#### [Data for processing]

==============================

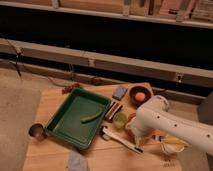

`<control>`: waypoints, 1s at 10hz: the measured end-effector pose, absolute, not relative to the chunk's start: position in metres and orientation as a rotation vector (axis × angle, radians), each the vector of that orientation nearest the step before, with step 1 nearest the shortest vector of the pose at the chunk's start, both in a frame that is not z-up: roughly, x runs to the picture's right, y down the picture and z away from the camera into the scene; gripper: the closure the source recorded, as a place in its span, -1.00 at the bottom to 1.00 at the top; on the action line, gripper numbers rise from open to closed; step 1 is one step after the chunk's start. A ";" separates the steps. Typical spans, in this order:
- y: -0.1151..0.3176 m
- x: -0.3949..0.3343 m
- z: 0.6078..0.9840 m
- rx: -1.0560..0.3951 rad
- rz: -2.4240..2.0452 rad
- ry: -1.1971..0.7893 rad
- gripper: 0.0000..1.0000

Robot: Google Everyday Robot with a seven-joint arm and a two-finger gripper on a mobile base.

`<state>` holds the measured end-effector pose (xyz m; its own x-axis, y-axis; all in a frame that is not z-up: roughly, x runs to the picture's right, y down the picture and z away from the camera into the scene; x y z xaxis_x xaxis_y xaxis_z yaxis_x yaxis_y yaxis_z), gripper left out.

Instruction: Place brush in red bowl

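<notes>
The end effector (134,134) is hanging by the brush (119,138), jaws apart — it should be centring on the slim handle before lifting toward the far red bowl (133,98).

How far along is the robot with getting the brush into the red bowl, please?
Done: nothing yet; the brush lies on the table beside the green tray, and the red bowl holds only an orange item. In hand: the tool sits low by the brush's handle end, not lifting it. Left: grasp, lift, carry to the bowl.
</notes>
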<state>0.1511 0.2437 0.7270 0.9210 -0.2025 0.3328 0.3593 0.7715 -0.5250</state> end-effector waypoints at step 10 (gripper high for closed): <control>0.260 0.152 0.741 -0.641 -0.318 -0.285 -0.30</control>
<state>0.1524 0.2599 0.7406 0.9131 -0.2009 0.3548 0.3748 0.7561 -0.5364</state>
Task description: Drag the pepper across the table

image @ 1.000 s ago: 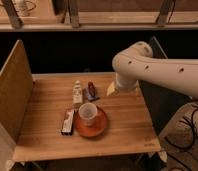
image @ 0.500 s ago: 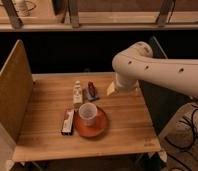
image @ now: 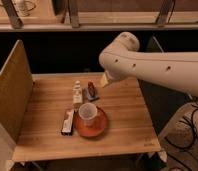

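The pepper (image: 91, 89) is a small dark red item that seems to rest on a flat grey-blue square (image: 91, 96), at the back middle of the wooden table (image: 42, 112). My white arm (image: 152, 62) reaches in from the right above the table's back right part. The gripper (image: 106, 79) shows only as a pale tip under the arm, just right of the pepper and apart from it. The rest of it is hidden by the arm.
A slim white bottle (image: 77, 93) stands left of the pepper. A white cup (image: 88, 114) sits on an orange plate (image: 94, 127) in front. A flat packet (image: 68, 121) lies left of the plate. An upright wooden panel (image: 12, 95) bounds the left side.
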Motion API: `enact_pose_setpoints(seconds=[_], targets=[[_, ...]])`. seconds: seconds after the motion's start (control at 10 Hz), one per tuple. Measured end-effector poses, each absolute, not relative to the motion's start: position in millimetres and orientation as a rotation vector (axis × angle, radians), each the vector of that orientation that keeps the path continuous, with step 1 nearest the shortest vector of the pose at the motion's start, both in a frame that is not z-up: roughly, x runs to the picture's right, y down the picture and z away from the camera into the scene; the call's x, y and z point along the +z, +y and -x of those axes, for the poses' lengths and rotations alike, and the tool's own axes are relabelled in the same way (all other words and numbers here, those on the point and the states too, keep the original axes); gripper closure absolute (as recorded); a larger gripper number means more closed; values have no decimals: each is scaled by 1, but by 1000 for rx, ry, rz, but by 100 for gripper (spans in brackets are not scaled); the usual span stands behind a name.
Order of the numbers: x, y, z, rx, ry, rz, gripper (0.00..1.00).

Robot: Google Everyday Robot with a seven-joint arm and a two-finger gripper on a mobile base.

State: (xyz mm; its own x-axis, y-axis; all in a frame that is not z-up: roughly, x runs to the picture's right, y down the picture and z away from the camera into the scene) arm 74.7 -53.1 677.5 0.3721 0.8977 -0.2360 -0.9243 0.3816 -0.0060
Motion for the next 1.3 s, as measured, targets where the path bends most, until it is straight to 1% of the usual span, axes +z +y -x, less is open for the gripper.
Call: enact_pose_setpoints(seconds=[0.2, 0.6, 0.9, 1.0, 1.1, 1.2, 1.3], targets=[[688, -77, -46, 1085, 149, 116, 26], [685, -77, -49, 1083, 156, 110, 26], [672, -87, -81, 1175, 187, 9, 26], [674, -90, -94, 1233, 200, -23, 26], [682, -91, -110, 1318, 217, -52, 26], [710, -83, -122, 1454, 237, -53, 26], [724, -77, -123, 1504, 242, -41, 26]])
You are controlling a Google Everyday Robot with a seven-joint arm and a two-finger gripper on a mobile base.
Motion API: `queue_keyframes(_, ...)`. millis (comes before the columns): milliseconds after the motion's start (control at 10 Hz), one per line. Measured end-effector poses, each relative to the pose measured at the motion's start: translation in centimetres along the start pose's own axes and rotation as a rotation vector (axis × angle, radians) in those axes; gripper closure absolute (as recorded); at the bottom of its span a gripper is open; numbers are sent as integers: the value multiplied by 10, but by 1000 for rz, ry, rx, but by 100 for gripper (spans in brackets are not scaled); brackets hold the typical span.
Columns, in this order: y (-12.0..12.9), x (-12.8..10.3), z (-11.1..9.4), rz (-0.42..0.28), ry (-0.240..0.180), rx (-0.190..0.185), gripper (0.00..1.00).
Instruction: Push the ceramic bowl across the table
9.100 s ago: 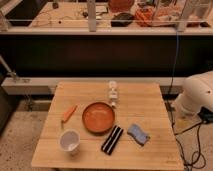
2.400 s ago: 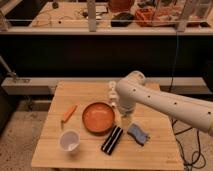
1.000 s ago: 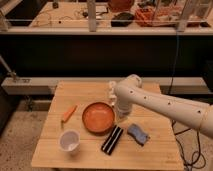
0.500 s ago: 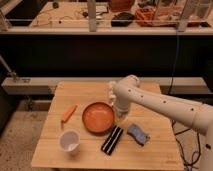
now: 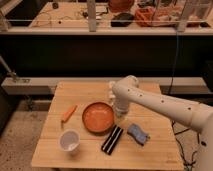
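A carrot lies at 9 o'clock from the ceramic bowl, and a white cup at 7 o'clock. The bowl sits mid-tabletop. The end effector, fingers pressed together, stands at its 3 o'clock rim. A leftward shove risks riding over the rim or ramming the carrot.

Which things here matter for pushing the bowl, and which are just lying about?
In the job: ceramic bowl; table; gripper, shut, beside the bowl's rim, on its right in view.
Lying about: white cup; orange stick; black bar; blue cloth; white bottle.
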Motion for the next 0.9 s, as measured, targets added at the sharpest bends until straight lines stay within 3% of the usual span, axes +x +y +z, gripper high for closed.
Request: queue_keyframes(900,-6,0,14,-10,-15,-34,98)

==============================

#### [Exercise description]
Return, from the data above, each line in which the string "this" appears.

#### [Result of the exercise]
`<control>`: waypoints, 1s at 10hz: the measured end-effector pose, absolute, not relative to the chunk's start: position in metres and orientation as a rotation vector (axis × angle, radians), each the vector of that orientation nearest the step before, with step 1 nearest the shortest vector of the pose at the chunk's start, both in a frame that is not z-up: roughly, x runs to the picture's right, y down the picture and z away from the camera into the scene; gripper: the closure the source recorded, as a place in its span, -1.00 at the bottom to 1.00 at the top; on the action line, gripper numbers rise from open to closed; step 1 is one step after the chunk's start. A ";" separates the steps. Typical spans, in this order:
Columns, in this order: y (-12.0..12.9), x (-12.8..10.3), z (-11.1..9.4), rz (-0.42..0.28), ry (-0.240..0.180), rx (-0.190..0.185), gripper (0.00..1.00).

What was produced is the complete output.